Please write the data out once more, exactly as it is given.
·····
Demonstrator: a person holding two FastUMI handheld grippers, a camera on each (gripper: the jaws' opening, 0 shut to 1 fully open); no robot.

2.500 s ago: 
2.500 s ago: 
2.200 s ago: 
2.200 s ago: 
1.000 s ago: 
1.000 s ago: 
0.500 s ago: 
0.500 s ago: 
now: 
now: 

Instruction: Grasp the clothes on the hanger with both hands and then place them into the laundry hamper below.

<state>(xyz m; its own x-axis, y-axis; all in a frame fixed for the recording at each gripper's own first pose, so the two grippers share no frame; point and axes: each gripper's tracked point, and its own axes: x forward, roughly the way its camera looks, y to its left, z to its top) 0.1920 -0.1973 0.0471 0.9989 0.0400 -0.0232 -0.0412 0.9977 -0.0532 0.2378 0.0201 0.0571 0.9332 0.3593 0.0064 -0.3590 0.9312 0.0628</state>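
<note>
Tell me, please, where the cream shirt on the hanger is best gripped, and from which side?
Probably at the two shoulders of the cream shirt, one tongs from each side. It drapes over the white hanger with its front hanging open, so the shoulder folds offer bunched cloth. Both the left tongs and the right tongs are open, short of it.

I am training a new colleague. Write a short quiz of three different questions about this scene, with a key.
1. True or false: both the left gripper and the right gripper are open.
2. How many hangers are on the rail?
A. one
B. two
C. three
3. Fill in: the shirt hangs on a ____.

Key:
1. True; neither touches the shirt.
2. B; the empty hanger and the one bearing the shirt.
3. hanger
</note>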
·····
(SOLUTION)
Demonstrator: a person holding two FastUMI handheld grippers, a camera on each (gripper: the jaws' opening, 0 shut to 1 fully open); no robot.

2.500 s ago: 
2.500 s ago: 
2.200 s ago: 
2.200 s ago: 
1.000 s ago: 
1.000 s ago: 
0.500 s ago: 
0.500 s ago: 
now: 
now: 

Instruction: Grasp the clothes on the hanger with both hands and then place them into the laundry hamper below.

<state>(xyz m; its own x-axis, y-axis; all in a frame fixed for the recording at each gripper's own first pose, so the two grippers share no frame; point and axes: each gripper's tracked point, and its own axes: x forward, roughly the way its camera looks, y to its left, z to its top) 0.1920 -0.1973 0.0471 0.9989 0.0400 -0.0232 -0.0412 0.9977 -0.0532 0.2378 0.0201 0.0571 0.9332 0.3593 0.0064 -0.3590 0.9312 0.0628</state>
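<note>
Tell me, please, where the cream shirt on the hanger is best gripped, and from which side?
Probably at the two shoulders of the cream shirt, one tongs from each side. It drapes over the white hanger with its front hanging open, so the shoulder folds offer bunched cloth. Both the left tongs and the right tongs are open, short of it.

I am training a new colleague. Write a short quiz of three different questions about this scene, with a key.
1. True or false: both the left gripper and the right gripper are open.
2. How many hangers are on the rail?
A. one
B. two
C. three
3. Fill in: the shirt hangs on a ____.

Key:
1. True; neither touches the shirt.
2. B; the empty hanger and the one bearing the shirt.
3. hanger
</note>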

The response is now finished.